President of the International Tribunal for the Law of the Sea
- In office October 2, 2017 – October 1, 2020
- Preceded by: Vladimir Vladimirovich Golitsyn
- Succeeded by: Albert Hoffmann

Judge of the International Tribunal for the Law of the Sea
- In office March 6, 2009 – September 30, 2023
- Preceded by: Choon-ho Park

Personal details
- Born: 1 February 1958 (age 67) Busan, South Korea
- Alma mater: Seoul National University, Columbia University, Cambridge University
- Occupation: Judge

= Paik Jin-hyun =

South Korean judge (born 1958)

Paik Jin-hyun (born 1 February 1958) is a South Korean judge and the President of the International Tribunal for the Law of the Sea from 2017 to 2020.

==Biography==
Paik graduated from Seoul National University in 1980, later he entered both Columbia University and Cambridge University.

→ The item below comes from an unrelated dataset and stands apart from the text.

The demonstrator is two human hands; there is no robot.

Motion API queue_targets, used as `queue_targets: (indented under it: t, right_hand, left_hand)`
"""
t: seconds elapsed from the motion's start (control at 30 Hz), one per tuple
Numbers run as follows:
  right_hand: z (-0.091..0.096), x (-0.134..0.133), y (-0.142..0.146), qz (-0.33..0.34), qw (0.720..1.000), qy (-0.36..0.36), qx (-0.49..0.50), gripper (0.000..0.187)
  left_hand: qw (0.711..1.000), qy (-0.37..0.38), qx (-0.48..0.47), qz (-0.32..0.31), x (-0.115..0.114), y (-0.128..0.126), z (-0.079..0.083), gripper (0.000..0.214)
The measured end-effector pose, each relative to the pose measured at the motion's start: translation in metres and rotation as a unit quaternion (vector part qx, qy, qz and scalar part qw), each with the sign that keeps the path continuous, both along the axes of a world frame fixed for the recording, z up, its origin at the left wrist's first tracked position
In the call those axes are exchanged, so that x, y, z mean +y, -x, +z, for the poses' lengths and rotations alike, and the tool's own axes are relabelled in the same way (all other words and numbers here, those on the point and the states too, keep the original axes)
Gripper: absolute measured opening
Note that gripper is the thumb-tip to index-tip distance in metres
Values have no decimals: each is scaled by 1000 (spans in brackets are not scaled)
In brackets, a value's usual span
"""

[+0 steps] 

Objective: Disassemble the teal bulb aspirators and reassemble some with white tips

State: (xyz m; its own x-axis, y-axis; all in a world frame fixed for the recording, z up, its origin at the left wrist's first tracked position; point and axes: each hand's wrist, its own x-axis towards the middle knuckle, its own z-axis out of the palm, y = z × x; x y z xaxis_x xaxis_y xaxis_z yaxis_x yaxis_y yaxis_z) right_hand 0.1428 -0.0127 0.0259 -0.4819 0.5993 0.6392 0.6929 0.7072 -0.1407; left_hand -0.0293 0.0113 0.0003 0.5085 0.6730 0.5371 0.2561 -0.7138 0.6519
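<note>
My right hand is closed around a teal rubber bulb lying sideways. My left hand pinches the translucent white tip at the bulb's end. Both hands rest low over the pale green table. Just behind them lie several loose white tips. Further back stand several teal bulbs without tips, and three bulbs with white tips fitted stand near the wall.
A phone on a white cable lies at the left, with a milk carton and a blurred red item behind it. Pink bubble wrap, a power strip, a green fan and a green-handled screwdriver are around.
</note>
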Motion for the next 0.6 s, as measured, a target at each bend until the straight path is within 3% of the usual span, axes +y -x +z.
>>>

Paik graduated from Cambridge in 1989 and was subsequently admitted to the bar of the State of New York. In March 2009, he became a member of the International Tribunal for the Law of the Sea. In October 2017, Paik became the tribunal's president.

Paik presided over a case relating to the Kerch Strait incident. On 25 May 2019 the tribunal decided that Russia must immediately release three captured ships and 24 captured Ukrainian servicemen.